Start of Study material

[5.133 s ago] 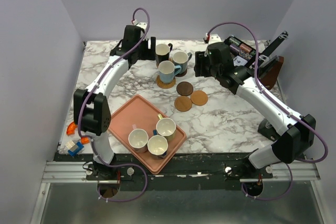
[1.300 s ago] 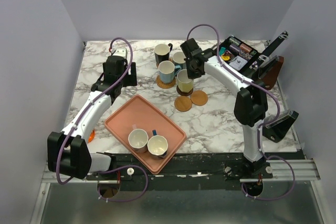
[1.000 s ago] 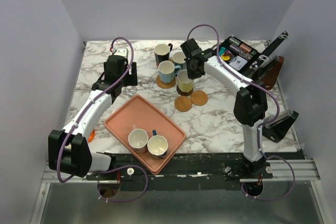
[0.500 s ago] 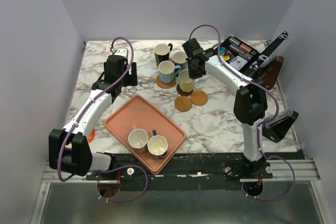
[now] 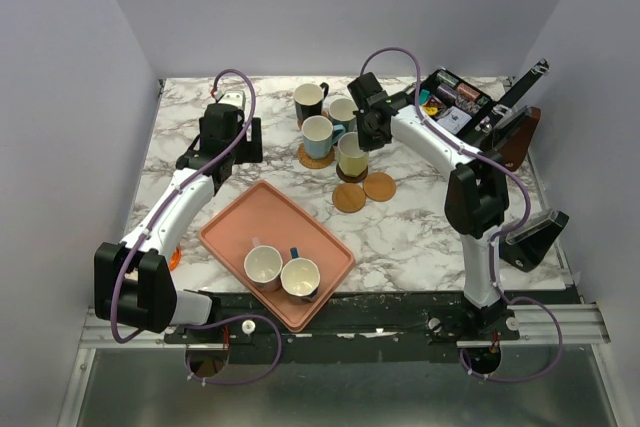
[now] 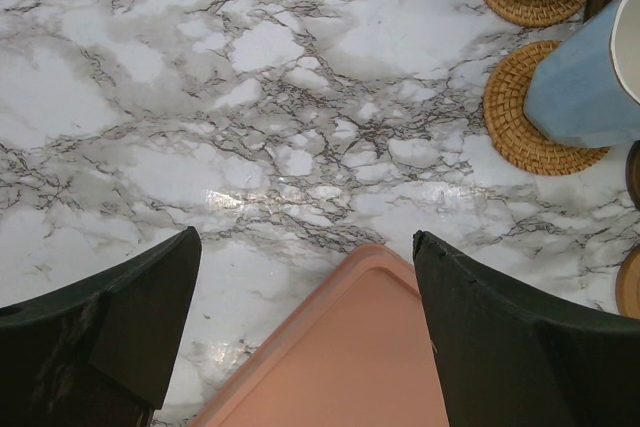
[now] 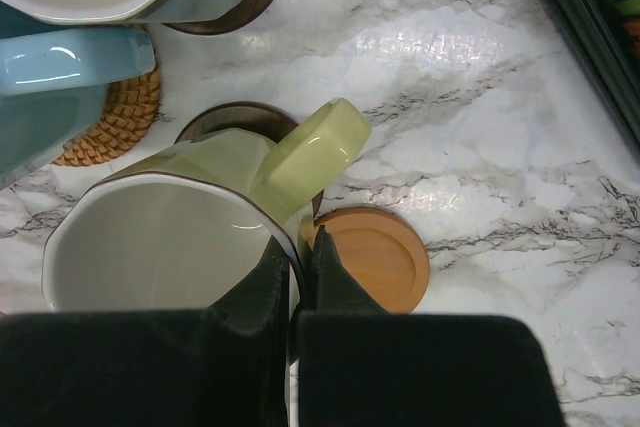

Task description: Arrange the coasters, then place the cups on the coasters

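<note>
My right gripper [image 5: 362, 143] is shut on the rim of the yellowish cup [image 5: 352, 155], one finger inside and one outside [image 7: 297, 259]. The cup [image 7: 180, 237] sits over a dark brown coaster [image 7: 240, 117]; I cannot tell whether it touches it. Two tan coasters [image 5: 348, 197] [image 5: 379, 186] lie bare beside it. The light blue cup [image 5: 318, 135] and the black cup [image 5: 311, 102] stand on woven coasters [image 6: 520, 117]. The grey-green cup [image 5: 343, 110] is behind. Two cups [image 5: 263, 267] [image 5: 300, 278] stand on the tray. My left gripper [image 6: 305, 242] hangs open, with nothing in it, over the tray's far corner.
The salmon-pink tray [image 5: 235, 232] lies at the front left, its corner [image 6: 350, 347] under my left fingers. A black box of small items [image 5: 455, 97] and a brown object [image 5: 520, 137] stand at the back right. An orange piece [image 5: 172, 259] lies by the left arm.
Since the oldest frame the yellowish cup has gone from the tray to the dark brown coaster in my right gripper, and my left arm has drawn back toward the tray. Over the last second almost nothing moves.
</note>
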Action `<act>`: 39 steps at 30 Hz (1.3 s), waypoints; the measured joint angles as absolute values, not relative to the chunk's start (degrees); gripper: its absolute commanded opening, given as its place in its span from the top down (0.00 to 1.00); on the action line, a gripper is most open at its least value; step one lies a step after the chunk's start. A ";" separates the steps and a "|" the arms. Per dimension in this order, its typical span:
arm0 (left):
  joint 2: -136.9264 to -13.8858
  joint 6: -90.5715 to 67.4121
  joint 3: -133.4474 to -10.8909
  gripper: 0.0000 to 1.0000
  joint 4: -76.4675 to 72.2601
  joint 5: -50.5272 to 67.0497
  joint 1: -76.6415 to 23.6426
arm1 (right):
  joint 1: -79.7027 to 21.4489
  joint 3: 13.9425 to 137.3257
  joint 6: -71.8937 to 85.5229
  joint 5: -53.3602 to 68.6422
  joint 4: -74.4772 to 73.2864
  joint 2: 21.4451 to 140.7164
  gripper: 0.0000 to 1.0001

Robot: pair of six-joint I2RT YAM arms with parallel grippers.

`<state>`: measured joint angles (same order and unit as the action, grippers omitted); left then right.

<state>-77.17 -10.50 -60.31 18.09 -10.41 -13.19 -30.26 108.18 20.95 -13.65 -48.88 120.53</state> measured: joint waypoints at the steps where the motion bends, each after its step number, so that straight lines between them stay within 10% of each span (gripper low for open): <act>1: -77.17 -10.50 -60.31 0.06 18.09 -10.41 -13.19 | -30.26 108.18 20.95 -13.65 -48.86 120.55 0.88; 6: -77.17 -10.50 -60.31 0.06 18.09 -10.41 -13.19 | -29.89 108.18 20.88 -13.28 -48.82 120.79 0.47; 13: -77.17 -10.48 -60.31 0.05 18.09 -10.41 -13.19 | -29.50 108.71 21.02 -12.49 -48.47 120.84 0.21; 39: -55.99 -24.10 -57.95 0.18 48.51 5.52 -13.19 | -24.16 93.27 19.46 -5.58 -31.55 101.84 0.16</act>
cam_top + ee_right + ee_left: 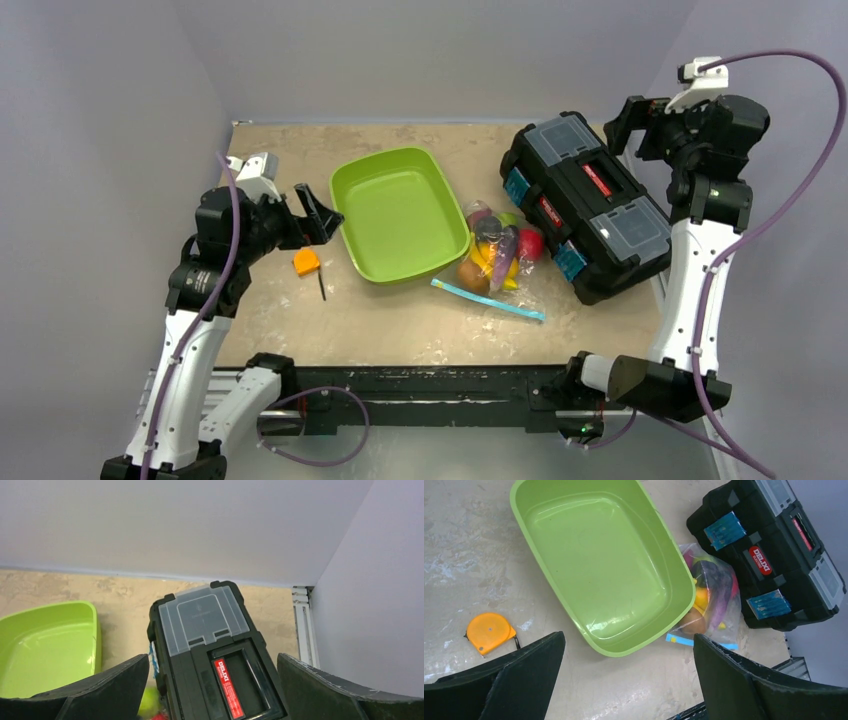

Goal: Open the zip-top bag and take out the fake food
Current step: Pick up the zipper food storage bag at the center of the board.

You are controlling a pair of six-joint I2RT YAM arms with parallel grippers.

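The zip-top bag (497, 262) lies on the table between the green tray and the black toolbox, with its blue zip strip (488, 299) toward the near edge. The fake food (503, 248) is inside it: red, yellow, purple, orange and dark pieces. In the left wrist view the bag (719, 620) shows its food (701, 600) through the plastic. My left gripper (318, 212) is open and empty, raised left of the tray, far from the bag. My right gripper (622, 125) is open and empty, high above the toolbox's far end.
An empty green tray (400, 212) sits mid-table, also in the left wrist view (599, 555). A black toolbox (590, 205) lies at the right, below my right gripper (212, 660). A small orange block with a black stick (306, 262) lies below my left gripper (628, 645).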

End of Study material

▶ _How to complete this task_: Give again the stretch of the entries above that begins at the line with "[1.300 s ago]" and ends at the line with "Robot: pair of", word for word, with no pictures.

▶ _Output of the exercise_:
[1.300 s ago] 
[1.000 s ago] 
[0.500 s ago] 
[now] 
[now] 
[now] 

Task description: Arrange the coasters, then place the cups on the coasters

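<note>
My right gripper [image 5: 362, 143] is shut on the rim of the yellowish cup [image 5: 352, 155], one finger inside and one outside [image 7: 297, 259]. The cup [image 7: 180, 237] sits over a dark brown coaster [image 7: 240, 117]; I cannot tell whether it touches it. Two tan coasters [image 5: 348, 197] [image 5: 379, 186] lie bare beside it. The light blue cup [image 5: 318, 135] and the black cup [image 5: 311, 102] stand on woven coasters [image 6: 520, 117]. The grey-green cup [image 5: 343, 110] is behind. Two cups [image 5: 263, 267] [image 5: 300, 278] stand on the tray. My left gripper [image 6: 305, 242] hangs open, with nothing in it, over the tray's far corner.
The salmon-pink tray [image 5: 235, 232] lies at the front left, its corner [image 6: 350, 347] under my left fingers. A black box of small items [image 5: 455, 97] and a brown object [image 5: 520, 137] stand at the back right. An orange piece [image 5: 172, 259] lies by the left arm.
Since the oldest frame the yellowish cup has gone from the tray to the dark brown coaster in my right gripper, and my left arm has drawn back toward the tray. Over the last second almost nothing moves.
</note>
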Action `<act>`: 39 steps at 30 Hz (1.3 s), waypoints; the measured joint angles as absolute values, not relative to the chunk's start (degrees); gripper: its absolute commanded opening, given as its place in its span from the top down (0.00 to 1.00); on the action line, a gripper is most open at its least value; step one lies a step after the chunk's start. A ";" separates the steps and a "|" the arms. Per dimension in this order, its typical span:
arm0 (left):
  joint 2: -136.9264 to -13.8858
  joint 6: -90.5715 to 67.4121
  joint 3: -133.4474 to -10.8909
  gripper: 0.0000 to 1.0000
  joint 4: -76.4675 to 72.2601
  joint 5: -50.5272 to 67.0497
  joint 1: -76.6415 to 23.6426
arm1 (right):
  joint 1: -79.7027 to 21.4489
  joint 3: 13.9425 to 137.3257
  joint 6: -71.8937 to 85.5229
  joint 5: -53.3602 to 68.6422
  joint 4: -74.4772 to 73.2864
  joint 2: 21.4451 to 140.7164
  gripper: 0.0000 to 1.0001

Robot: pair of six-joint I2RT YAM arms with parallel grippers.

Work on the exercise is finished.